In the 1970s, the company moved into production of nuclear power. In 1971, the Oskarshamn Nuclear Power Plant was commissioned, with Sydsvenska Kraftaktiebolaget as major shareholder. In 1977, the company changed its changed name to Sydkraft.

The majority shareholding in Sydkraft AB was acquired in 2001 by E.ON in a deal valued at US$6.5 billion. In 2004, Sydkraft bought the Swedish energy company Graninge. On 16 September 2005, Sydkraft AB changed its corporate name to E.ON Sverige. In 2006, E.ON Sverige sold its broadband network to Tele2.

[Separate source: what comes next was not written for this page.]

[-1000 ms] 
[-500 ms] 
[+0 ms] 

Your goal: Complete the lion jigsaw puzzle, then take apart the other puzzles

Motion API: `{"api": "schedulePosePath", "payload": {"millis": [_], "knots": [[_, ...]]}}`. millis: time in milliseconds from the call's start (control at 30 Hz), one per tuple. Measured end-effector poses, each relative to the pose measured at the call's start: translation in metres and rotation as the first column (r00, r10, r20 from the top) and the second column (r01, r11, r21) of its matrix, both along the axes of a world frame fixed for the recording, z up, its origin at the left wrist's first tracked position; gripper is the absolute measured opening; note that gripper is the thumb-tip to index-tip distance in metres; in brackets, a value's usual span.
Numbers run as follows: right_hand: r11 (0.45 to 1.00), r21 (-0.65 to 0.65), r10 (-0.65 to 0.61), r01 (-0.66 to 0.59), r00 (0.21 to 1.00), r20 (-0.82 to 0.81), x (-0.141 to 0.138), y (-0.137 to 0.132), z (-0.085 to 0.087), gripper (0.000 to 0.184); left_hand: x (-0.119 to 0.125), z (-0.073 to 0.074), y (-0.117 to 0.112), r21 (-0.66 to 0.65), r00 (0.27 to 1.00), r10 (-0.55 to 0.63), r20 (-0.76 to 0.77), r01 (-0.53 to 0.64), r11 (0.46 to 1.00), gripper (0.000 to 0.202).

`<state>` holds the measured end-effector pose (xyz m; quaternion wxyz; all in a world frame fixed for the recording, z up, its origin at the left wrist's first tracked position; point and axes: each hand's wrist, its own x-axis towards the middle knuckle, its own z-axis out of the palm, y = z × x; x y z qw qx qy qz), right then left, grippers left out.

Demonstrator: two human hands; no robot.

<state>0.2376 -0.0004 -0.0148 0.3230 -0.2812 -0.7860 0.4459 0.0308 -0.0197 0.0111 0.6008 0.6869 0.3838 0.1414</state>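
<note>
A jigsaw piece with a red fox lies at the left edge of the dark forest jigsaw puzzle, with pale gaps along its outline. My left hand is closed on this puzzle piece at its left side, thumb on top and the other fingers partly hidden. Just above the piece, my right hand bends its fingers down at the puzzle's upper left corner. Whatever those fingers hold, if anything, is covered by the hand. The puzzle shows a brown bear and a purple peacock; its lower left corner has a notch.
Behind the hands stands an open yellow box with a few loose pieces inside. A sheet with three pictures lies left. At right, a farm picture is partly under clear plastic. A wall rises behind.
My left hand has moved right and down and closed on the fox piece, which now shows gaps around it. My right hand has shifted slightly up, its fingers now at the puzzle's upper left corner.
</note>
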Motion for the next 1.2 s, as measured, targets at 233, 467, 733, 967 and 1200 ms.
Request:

On 24 July 2008, Statkraft AS and E.ON AG signed a final agreement on asset swap, according to which E.ON acquired Statkraft's 44.6% of shares in E.ON Sverige by exchange of assets worth of €4.5 billion. After split of Uniper from E.ON, E.ON Sverige's thermal, nuclear and hydro power generation was given to Uniper while renewable energy (except hydro), services, distribution, and retail sale remained in E.ON Sverige. Uniper readopted the name Sydkraft for its operations in Sweden.

==Operations==
Sydkraft AB is involved in the generation of thermal, nuclear and hydro power through its subsidiaries. Its wholly owned subsidiaries are Sydkraft Nuclear Power AB, Sydkraft Hydro Power AB, Sydkraft Thermal Power AB, and Barsebäck Kraft AB. It also owns majority stake in OKG AB.